__SOURCE MATERIAL__.
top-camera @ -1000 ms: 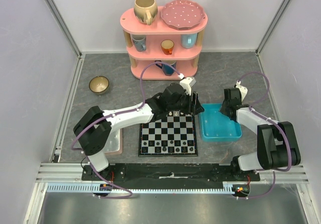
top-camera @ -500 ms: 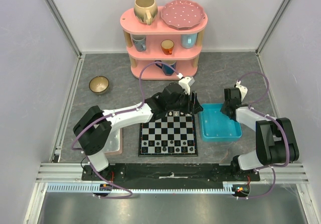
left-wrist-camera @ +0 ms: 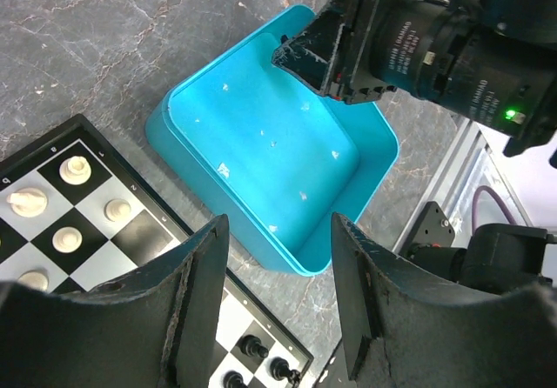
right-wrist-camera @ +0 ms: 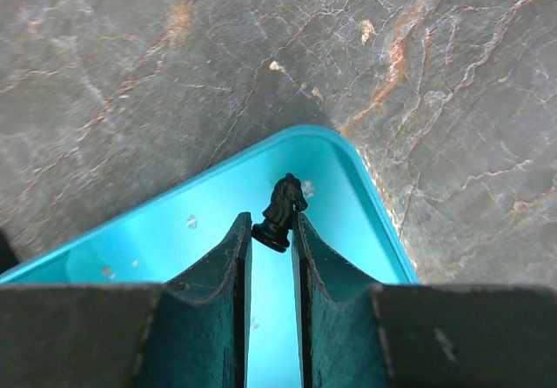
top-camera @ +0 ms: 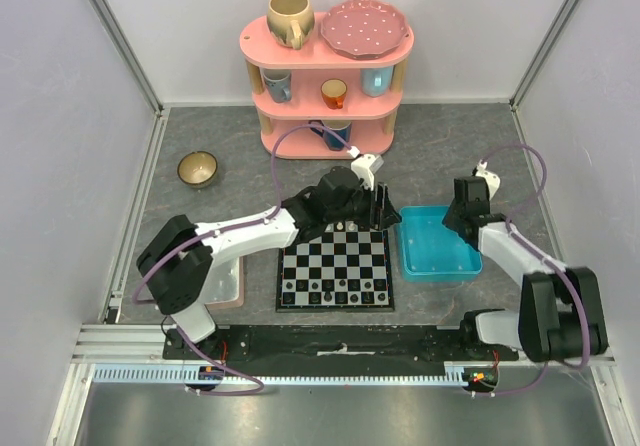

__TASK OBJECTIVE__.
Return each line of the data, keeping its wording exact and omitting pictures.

__EXERCISE OUTPUT__.
top-camera @ -1000 ms: 
top-camera @ -500 ms: 
left-wrist-camera @ +0 ms: 
right-wrist-camera @ +0 ms: 
top-camera @ +0 ms: 

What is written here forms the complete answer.